Spirit AeroSystems, the world's largest independent supplier of commercial airplane components, announced in May 2008 that it would build a 500,000-square-foot manufacturing facility and hire more than 1,000 workers over five years and invest more than $570 million.
Employees at the facility will design and manufacture 9,000 composite fuselages for Airbus A350 passenger jets.
Initially they fired 75 people, but employment is on track to exceed 200 by the end of the year, the company says, and it will grow to about 700 over the next few year.
North Carolina gave the Wichita, Kan.-based Spirit an incentive package worth more than $125 million to locate to Kinston.

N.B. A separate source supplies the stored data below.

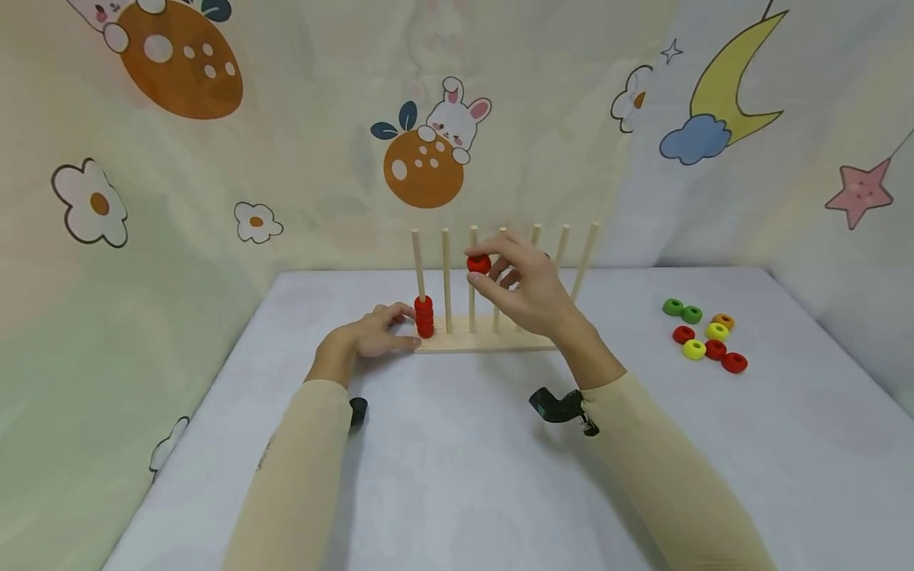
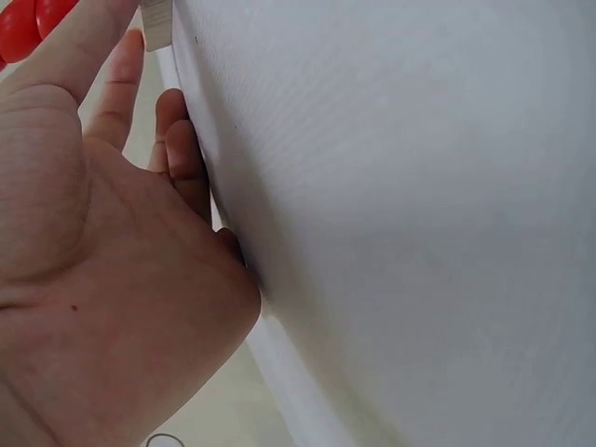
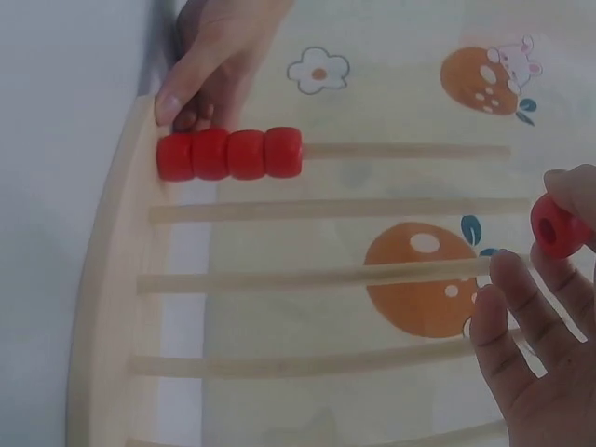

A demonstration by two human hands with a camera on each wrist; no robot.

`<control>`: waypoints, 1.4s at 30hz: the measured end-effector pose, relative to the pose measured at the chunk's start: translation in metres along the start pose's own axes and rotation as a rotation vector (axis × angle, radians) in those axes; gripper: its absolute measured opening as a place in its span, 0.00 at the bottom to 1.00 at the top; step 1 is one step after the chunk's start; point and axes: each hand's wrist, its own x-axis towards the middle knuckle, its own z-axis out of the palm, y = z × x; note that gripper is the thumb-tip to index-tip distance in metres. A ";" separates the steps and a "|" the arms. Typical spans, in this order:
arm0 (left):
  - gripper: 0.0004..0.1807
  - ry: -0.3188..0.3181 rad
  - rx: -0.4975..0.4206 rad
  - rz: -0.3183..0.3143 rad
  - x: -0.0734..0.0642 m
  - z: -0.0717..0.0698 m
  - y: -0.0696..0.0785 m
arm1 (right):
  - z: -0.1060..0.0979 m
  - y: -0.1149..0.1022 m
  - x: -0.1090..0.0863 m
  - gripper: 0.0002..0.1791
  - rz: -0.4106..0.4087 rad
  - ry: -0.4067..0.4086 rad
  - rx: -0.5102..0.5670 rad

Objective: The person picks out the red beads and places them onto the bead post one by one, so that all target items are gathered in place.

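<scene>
A wooden rack with upright pegs (image 1: pixel 485 342) stands on the table, and several red beads (image 1: pixel 424 317) are stacked on its leftmost peg. My left hand (image 1: pixel 371 331) holds the left end of the base, thumb at the front corner and fingers behind, beside the stack. In the left wrist view only the base's corner (image 2: pixel 157 26) shows past the fingers. High among the pegs, my right hand (image 1: pixel 524 284) pinches a single red bead (image 1: pixel 478 263) between thumb and index finger. Its hole shows in the right wrist view, where the bead (image 3: pixel 556 226) is close to the second peg's tip.
Loose beads lie on the table to the right: two green (image 1: pixel 673 307), two yellow (image 1: pixel 693 350), one orange (image 1: pixel 723 320) and three red (image 1: pixel 734 362). A patterned cloth (image 1: pixel 321 159) hangs behind the white table (image 1: pixel 443 476). Both wrists carry small black cameras (image 1: pixel 557 405).
</scene>
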 end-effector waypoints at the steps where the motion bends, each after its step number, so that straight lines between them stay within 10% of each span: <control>1: 0.30 0.001 -0.003 -0.004 0.000 -0.001 0.000 | 0.001 -0.002 0.003 0.16 -0.003 -0.004 0.007; 26: 0.31 -0.020 -0.023 -0.028 -0.007 -0.003 -0.006 | 0.043 -0.021 0.037 0.18 -0.061 0.045 0.007; 42: 0.32 -0.018 -0.020 -0.018 -0.003 -0.003 -0.001 | 0.050 -0.032 0.063 0.18 0.083 0.059 0.066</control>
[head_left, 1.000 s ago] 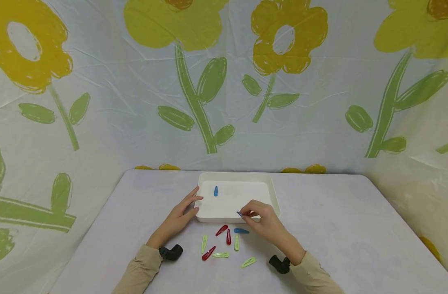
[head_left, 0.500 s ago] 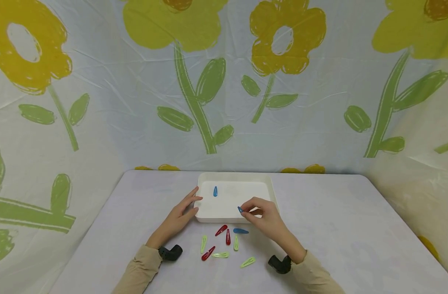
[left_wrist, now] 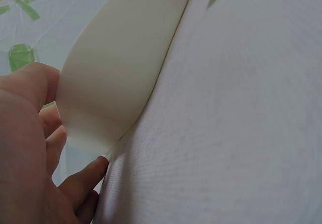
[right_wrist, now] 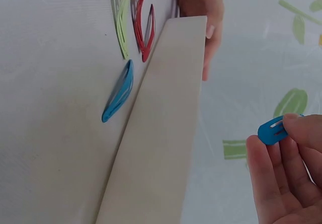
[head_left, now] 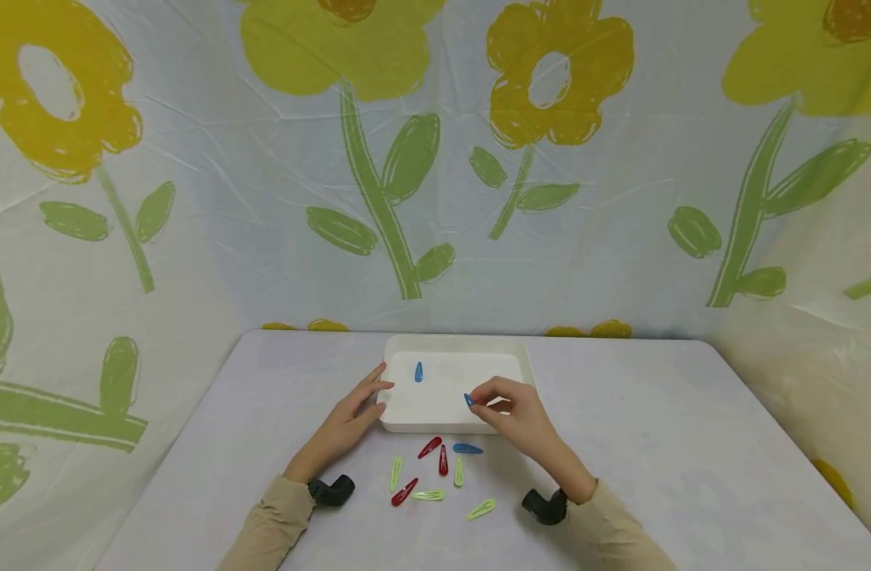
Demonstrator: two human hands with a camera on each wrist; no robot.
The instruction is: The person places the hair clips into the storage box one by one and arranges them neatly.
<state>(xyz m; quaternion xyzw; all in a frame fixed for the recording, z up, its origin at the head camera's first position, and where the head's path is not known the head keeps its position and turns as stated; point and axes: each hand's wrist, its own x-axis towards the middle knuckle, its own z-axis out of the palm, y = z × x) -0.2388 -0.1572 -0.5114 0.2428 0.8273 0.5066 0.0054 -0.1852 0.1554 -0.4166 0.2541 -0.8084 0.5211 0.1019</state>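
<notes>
My right hand (head_left: 517,412) pinches a blue snap hair clip (head_left: 469,400) between thumb and fingertips, above the right front part of the white tray (head_left: 435,427). The right wrist view shows the clip's rounded end (right_wrist: 266,133) sticking out past the fingers. My left hand (head_left: 346,420) rests at the tray's left side, fingers spread, with fingertips touching its rim. Inside the tray, toward the back left, lies another blue snap clip (head_left: 419,372). In front of the tray a third blue clip (head_left: 468,449) lies on the table.
Red snap clips (head_left: 404,492) and several light green snap clips (head_left: 429,496) lie scattered on the table in front of the tray. A flower-printed cloth (head_left: 264,198) hangs behind the table. Each wrist carries a black camera (head_left: 546,506).
My right hand has shifted slightly back and up over the tray, and the pinched blue clip has turned to a steeper angle. The left hand stays still.
</notes>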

It includes a $5 million grant and more than $20 million, payable over 12 years, tied to the creation of jobs at the plant.
The Global TransPark, which has received more than $80 million in state and federal funding over the years, has been criticized as being a failed venture with just 23 other small tenants, including some state agencies.
A recent audit showed that it operated at a loss of nearly $3.5 million. It also owes the state a $35 million loan, due this year.
In the state budget signed on Wednesday, lawmakers reduced funding to Global TransPark by about $300,000, Rep. William Wainwright said. That reduction brought down Global’s funding for this fiscal year to around $1 million.
Lawmakers had considered slashing the park’s funding by half which would have reduced the funding to just over half a million dollars.
On Thursday, Gov. Bev Perdue called on Global TransPark to submit short and long-term strategic plans by August. She said she wants to see how Global plans to grow and attract other businesses.
Prior to Spirit, the state competed for several aviation projects to go to the Global TransPark. Among them were a Fed Ex hub that went to the Triad and a Boeing manufacturing plant that went to the state of Washington.